What to produce
Would you print out all of the data exactly and keep the pictures out of it?

Data
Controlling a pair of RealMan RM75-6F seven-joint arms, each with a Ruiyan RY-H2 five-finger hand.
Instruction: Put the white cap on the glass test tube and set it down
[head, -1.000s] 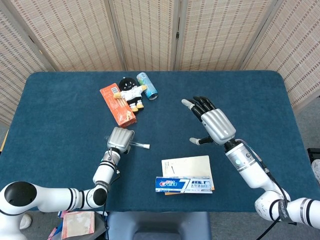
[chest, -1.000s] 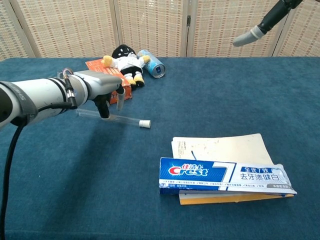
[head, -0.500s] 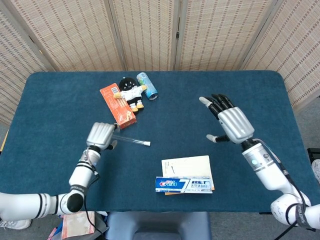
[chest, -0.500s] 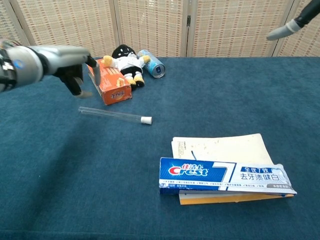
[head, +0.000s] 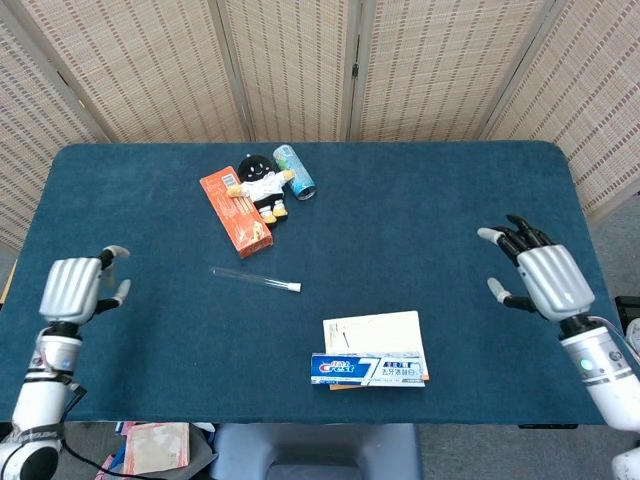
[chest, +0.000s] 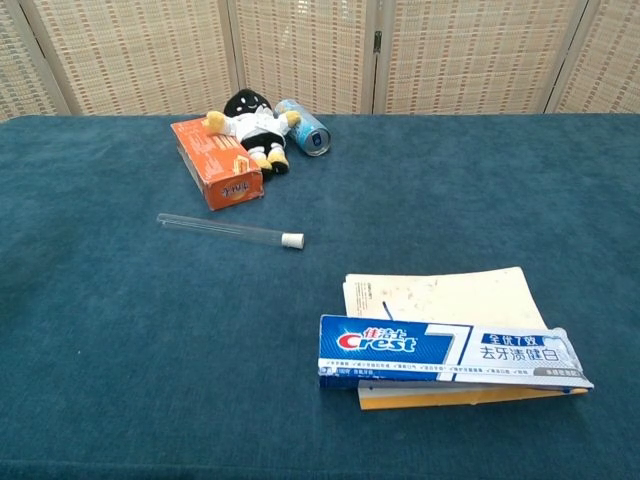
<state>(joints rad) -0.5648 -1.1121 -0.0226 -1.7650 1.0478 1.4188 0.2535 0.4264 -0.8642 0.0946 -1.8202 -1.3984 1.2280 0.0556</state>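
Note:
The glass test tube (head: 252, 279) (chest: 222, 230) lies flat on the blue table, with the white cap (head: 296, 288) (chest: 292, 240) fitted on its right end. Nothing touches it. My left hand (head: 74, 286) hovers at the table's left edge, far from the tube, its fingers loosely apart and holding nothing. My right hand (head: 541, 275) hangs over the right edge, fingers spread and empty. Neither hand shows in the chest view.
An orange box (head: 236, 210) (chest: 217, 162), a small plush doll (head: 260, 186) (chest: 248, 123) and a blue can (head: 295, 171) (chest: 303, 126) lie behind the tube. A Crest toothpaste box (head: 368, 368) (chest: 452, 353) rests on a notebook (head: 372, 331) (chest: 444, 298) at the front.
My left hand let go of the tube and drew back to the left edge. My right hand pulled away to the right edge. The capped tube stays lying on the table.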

Task solution
Controlling a pair of RealMan RM75-6F seven-joint arms, each with a Ruiyan RY-H2 five-finger hand.
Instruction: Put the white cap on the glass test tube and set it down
[head, -1.000s] 
[chest, -1.000s] 
[head, -0.500s] 
[chest, -0.500s] 
[head, +0.000s] 
[chest, +0.000s] 
<state>(joints rad) -0.5648 -1.1121 -0.0226 -1.7650 1.0478 1.4188 0.2535 0.4264 -0.8642 0.0946 -1.8202 -1.3984 1.2280 0.0556</state>
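Note:
The glass test tube (head: 252, 279) (chest: 222, 230) lies flat on the blue table, with the white cap (head: 296, 288) (chest: 292, 240) fitted on its right end. Nothing touches it. My left hand (head: 74, 286) hovers at the table's left edge, far from the tube, its fingers loosely apart and holding nothing. My right hand (head: 541, 275) hangs over the right edge, fingers spread and empty. Neither hand shows in the chest view.
An orange box (head: 236, 210) (chest: 217, 162), a small plush doll (head: 260, 186) (chest: 248, 123) and a blue can (head: 295, 171) (chest: 303, 126) lie behind the tube. A Crest toothpaste box (head: 368, 368) (chest: 452, 353) rests on a notebook (head: 372, 331) (chest: 444, 298) at the front.
My left hand let go of the tube and drew back to the left edge. My right hand pulled away to the right edge. The capped tube stays lying on the table.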

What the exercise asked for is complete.